When you need consistent, platform-side interception of every call across an FFI boundary (e.g. Rust↔JS through WebAssembly) but you don't yet have an upstream fix in the binding generator, wrap the boundary with JavaScript Proxy-based indirection so every entrypoint is routed through your platform-controlled interception layer — even exports you didn't write and exports generated dynamically.

Use case

Consistent failure detection + sandbox reinitialisation across a large, auto-generated binding surface. The canonical instance is workers-rs 0.6: Cloudflare needed every call into a Rust-on-Wasm Worker to be wrappable — so a custom Rust panic handler could mark the Worker as failed and a reinitialisation step could run before subsequent requests — but the wasm-bindgen-generated glue exposed dozens of entrypoints per Worker, each of which would otherwise have needed a hand-written wrapper.

The mechanism

A JavaScript Proxy transparently intercepts property access (get) on the Wasm exports object and returns wrapped versions of exported functions. The wrapper calls the real export, catches thrown errors, updates platform-side Worker failure state, and — on detected failure — triggers reinitialisation. The Proxy handles every export without enumeration, including dynamically- added exports.

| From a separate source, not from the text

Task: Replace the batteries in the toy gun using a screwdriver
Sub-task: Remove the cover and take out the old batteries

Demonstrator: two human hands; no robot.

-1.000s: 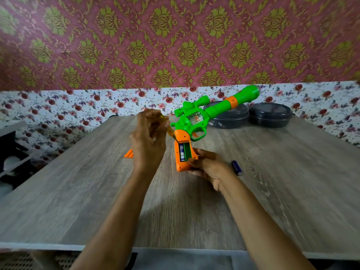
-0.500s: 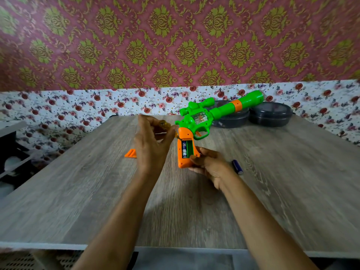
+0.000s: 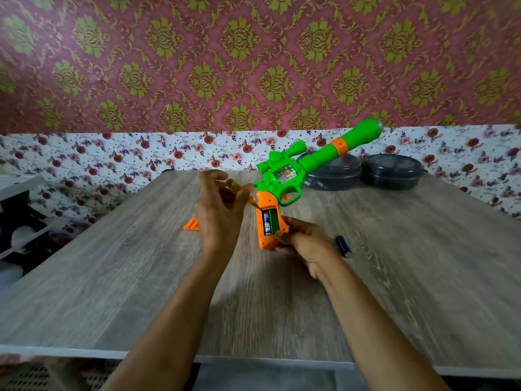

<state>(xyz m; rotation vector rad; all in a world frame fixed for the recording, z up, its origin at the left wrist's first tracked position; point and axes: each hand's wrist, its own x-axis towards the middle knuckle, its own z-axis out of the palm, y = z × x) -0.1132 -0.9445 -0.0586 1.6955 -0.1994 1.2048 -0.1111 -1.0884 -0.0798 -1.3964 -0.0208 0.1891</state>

Cloudflare's 2026-04 retrospective describes the 0.6 recipe directly:

"We introduced a custom Rust panic handler that tracked failure state within a Worker and triggered full application reinitialization before handling subsequent requests. On the JavaScript side, this required wrapping the Rust-JavaScript call boundary using Proxy-based indirection to ensure that all entrypoints were consistently encapsulated. We also made targeted modifications to the generated bindings to correctly reinitialize the WebAssembly module after a failure."

Strengths

  • Zero per-export boilerplate. The Proxy covers arbitrary future exports without modification.
  • Works today on unmodified wasm-bindgen output — doesn't require coordinating changes with the upstream binding generator.
  • Centralises failure handling so the policy lives in one readable place.

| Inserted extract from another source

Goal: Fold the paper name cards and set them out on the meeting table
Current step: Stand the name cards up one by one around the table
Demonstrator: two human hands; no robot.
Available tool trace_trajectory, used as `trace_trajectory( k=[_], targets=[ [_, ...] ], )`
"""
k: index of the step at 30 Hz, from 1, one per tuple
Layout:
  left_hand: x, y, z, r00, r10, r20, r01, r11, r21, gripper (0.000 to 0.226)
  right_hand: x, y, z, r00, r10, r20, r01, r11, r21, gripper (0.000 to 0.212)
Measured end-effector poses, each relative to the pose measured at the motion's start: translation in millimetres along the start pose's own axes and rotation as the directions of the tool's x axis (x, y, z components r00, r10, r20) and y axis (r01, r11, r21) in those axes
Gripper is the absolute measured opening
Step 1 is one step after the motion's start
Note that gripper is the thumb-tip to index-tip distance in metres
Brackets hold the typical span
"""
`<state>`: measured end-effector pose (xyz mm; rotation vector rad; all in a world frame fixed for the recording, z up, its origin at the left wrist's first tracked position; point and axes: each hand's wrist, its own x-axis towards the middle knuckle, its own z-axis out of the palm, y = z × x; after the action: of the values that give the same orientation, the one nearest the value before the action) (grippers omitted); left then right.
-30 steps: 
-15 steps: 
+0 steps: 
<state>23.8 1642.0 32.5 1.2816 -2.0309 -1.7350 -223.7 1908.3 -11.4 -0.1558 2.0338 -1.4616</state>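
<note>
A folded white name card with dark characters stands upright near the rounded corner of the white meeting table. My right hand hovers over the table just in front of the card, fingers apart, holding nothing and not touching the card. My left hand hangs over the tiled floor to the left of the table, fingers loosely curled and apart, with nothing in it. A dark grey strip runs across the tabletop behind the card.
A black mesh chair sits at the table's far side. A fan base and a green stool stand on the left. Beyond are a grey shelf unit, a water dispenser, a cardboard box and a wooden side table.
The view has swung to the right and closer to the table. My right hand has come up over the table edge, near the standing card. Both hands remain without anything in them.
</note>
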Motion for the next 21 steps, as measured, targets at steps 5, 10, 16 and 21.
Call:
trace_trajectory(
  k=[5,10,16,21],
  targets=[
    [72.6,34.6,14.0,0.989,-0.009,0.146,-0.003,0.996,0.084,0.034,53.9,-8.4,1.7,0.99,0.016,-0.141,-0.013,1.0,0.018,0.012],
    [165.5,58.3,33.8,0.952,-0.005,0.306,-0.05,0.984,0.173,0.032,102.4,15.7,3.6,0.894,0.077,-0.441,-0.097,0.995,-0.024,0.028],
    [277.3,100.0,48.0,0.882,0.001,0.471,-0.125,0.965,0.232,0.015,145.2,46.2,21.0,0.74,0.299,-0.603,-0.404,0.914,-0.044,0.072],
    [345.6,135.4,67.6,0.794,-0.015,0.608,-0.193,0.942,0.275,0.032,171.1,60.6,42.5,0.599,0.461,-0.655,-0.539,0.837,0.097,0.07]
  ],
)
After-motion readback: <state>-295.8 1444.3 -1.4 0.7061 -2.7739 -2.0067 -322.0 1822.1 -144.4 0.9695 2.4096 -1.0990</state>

Weaknesses and why it's a stepping stone

  • Lives platform-side only. workers-rs users benefit; every other wasm-bindgen consumer stays broken. The fix doesn't compound across the ecosystem.
  • Relies on custom JavaScript logic layered over the stock binding generator — "this approach relied on custom JavaScript logic" — so it diverges from upstream over time.
  • Proxy overhead per call is real even if small; every Rust↔JS hop pays the interception tax.
  • Targeted binding modifications are fragile — the 0.6 recipe required patching generated code; those patches have to be maintained against new wasm-bindgen releases.

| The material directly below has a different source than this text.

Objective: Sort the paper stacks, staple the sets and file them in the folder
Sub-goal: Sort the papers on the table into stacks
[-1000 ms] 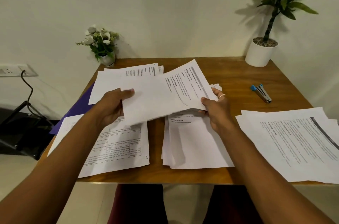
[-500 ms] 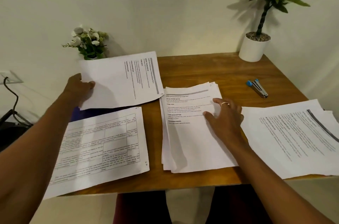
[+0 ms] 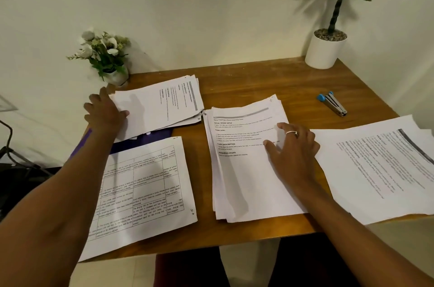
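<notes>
Several paper stacks lie on the wooden table [image 3: 270, 80]. My left hand [image 3: 103, 112] rests with straight fingers on the left edge of the back-left stack [image 3: 164, 103], which lies over a purple folder [image 3: 145, 139]. A sheet with a printed table [image 3: 141, 188] lies at the front left. On the middle stack [image 3: 239, 164], my right hand [image 3: 293, 145], wearing a ring, lies flat. Another stack [image 3: 380, 169] overhangs the table's right edge. A stapler with blue ends [image 3: 332, 103] lies at the back right.
A small pot of white flowers [image 3: 105, 58] stands at the back-left corner and a green plant in a white pot [image 3: 325, 48] at the back right. The wall runs right behind the table. A black cable and stand [image 3: 9, 150] are at the left.
The sheet that both hands held over the middle was carried left by my left hand and laid on the back-left stack. My right hand let go and came down on the middle stack.
</notes>
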Tool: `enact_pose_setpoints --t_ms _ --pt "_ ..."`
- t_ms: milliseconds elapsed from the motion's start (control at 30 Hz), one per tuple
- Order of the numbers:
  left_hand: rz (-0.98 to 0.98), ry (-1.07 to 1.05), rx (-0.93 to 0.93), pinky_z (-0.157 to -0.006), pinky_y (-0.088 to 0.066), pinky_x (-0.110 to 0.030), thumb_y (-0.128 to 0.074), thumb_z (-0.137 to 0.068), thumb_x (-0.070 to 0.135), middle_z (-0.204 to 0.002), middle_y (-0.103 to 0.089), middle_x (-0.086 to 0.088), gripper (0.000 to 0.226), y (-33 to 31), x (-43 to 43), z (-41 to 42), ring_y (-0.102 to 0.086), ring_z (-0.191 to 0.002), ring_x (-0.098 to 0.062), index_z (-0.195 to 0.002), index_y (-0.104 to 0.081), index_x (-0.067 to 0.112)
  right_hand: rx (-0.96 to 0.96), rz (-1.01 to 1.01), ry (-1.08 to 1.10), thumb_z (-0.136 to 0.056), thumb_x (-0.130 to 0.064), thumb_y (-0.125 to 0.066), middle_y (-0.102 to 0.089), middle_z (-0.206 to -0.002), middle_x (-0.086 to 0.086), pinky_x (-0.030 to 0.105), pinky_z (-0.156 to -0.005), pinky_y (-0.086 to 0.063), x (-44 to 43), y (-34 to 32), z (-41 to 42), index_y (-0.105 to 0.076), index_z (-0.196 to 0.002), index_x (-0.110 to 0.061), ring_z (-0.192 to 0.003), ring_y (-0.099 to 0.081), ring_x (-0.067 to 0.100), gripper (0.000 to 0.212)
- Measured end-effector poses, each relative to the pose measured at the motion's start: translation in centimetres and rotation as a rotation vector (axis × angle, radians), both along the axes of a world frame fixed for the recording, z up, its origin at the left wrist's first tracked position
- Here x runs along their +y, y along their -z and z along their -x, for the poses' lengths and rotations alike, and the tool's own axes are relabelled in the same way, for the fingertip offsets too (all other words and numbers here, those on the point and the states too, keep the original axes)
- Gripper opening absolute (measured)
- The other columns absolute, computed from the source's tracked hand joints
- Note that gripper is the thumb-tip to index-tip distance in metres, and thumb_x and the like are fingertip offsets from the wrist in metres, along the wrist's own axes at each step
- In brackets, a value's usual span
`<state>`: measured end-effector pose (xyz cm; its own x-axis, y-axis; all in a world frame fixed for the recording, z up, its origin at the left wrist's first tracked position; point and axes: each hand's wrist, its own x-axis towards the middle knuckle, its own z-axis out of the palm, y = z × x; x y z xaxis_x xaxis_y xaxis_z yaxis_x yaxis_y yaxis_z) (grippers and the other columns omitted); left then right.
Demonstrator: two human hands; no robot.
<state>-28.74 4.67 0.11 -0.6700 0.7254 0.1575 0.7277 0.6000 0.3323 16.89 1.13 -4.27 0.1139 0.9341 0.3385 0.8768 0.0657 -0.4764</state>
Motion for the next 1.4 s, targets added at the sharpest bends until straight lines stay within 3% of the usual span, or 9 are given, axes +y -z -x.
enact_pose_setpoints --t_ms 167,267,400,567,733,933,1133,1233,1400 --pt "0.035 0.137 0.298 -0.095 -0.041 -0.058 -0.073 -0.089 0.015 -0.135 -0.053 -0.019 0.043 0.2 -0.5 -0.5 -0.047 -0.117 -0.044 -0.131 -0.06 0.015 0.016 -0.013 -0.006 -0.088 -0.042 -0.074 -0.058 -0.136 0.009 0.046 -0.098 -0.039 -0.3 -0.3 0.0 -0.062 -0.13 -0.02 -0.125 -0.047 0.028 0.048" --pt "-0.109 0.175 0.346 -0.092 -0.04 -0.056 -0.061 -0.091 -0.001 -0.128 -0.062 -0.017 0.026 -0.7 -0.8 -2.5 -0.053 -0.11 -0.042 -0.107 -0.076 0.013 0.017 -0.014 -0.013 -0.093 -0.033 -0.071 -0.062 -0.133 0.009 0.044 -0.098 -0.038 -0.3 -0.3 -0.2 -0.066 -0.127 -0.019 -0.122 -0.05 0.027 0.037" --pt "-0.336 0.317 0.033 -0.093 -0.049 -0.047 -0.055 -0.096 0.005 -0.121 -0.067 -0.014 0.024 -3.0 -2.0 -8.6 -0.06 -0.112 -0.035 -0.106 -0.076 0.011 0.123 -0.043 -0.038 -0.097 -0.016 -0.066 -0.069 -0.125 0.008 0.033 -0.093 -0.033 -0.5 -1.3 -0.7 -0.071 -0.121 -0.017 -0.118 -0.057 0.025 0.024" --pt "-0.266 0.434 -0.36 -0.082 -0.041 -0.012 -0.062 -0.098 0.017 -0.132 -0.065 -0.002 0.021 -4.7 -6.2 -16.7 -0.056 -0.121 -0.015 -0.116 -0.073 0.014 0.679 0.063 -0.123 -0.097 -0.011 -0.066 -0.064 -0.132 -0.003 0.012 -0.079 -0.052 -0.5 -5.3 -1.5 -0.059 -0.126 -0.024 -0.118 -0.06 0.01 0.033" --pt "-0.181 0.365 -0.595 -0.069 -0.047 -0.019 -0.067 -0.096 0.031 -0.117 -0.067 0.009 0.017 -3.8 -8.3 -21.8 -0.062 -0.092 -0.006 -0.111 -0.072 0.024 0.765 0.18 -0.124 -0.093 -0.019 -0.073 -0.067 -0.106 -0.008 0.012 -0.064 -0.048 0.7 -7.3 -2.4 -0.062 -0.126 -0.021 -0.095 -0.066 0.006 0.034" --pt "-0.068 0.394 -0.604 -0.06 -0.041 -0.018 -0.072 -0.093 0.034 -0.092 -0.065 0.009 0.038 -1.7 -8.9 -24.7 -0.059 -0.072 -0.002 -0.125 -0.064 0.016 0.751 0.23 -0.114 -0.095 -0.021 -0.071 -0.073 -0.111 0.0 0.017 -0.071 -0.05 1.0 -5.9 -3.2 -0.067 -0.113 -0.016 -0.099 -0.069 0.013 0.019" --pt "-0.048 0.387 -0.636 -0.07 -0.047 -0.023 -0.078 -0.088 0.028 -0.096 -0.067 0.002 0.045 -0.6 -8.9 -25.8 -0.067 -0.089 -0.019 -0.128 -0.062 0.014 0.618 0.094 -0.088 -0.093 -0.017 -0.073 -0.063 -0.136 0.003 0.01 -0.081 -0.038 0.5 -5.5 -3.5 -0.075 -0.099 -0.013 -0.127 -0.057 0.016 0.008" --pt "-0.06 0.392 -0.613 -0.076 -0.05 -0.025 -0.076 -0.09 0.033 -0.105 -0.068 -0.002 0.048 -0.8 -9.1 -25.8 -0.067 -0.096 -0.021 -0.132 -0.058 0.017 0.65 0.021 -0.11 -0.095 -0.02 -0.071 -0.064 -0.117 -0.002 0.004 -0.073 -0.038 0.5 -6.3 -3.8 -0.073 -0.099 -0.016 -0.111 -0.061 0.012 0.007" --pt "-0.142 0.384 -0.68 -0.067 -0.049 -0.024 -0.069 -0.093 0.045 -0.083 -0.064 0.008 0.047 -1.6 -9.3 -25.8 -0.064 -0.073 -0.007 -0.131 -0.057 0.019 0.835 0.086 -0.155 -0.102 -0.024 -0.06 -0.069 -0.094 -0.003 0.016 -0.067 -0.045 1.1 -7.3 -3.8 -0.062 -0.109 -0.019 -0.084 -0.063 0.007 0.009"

These are the standard costs of a platform-private workaround. In Cloudflare's case, the right resolution was to invest in becoming a wasm-bindgen co-maintainer and move the fix upstream — see patterns/upstream-the-fix. The panic=unwind + set_on_abort machinery in concepts/panic-unwind and concepts/abort-recovery makes the Proxy wrapper largely obsolete for workers-rs 0.8+ users.

Applicability beyond Rust Workers

The pattern generalises to any FFI boundary where:

  • The binding generator produces many entrypoints mechanically.
  • You need platform-side interception of every call.
  • You can't (yet) modify the binding generator.
  • JavaScript Proxy (or an equivalent reflection primitive in the host language) is available.

Similar shapes appear in RPC client wrappers, telemetry instrumentation over third-party SDKs, and — adjacent to this post — JS libraries embedding wasm-bindgen-compiled Rust, where the new --reset-state-function now replaces most hand-rolled Proxy wrappers.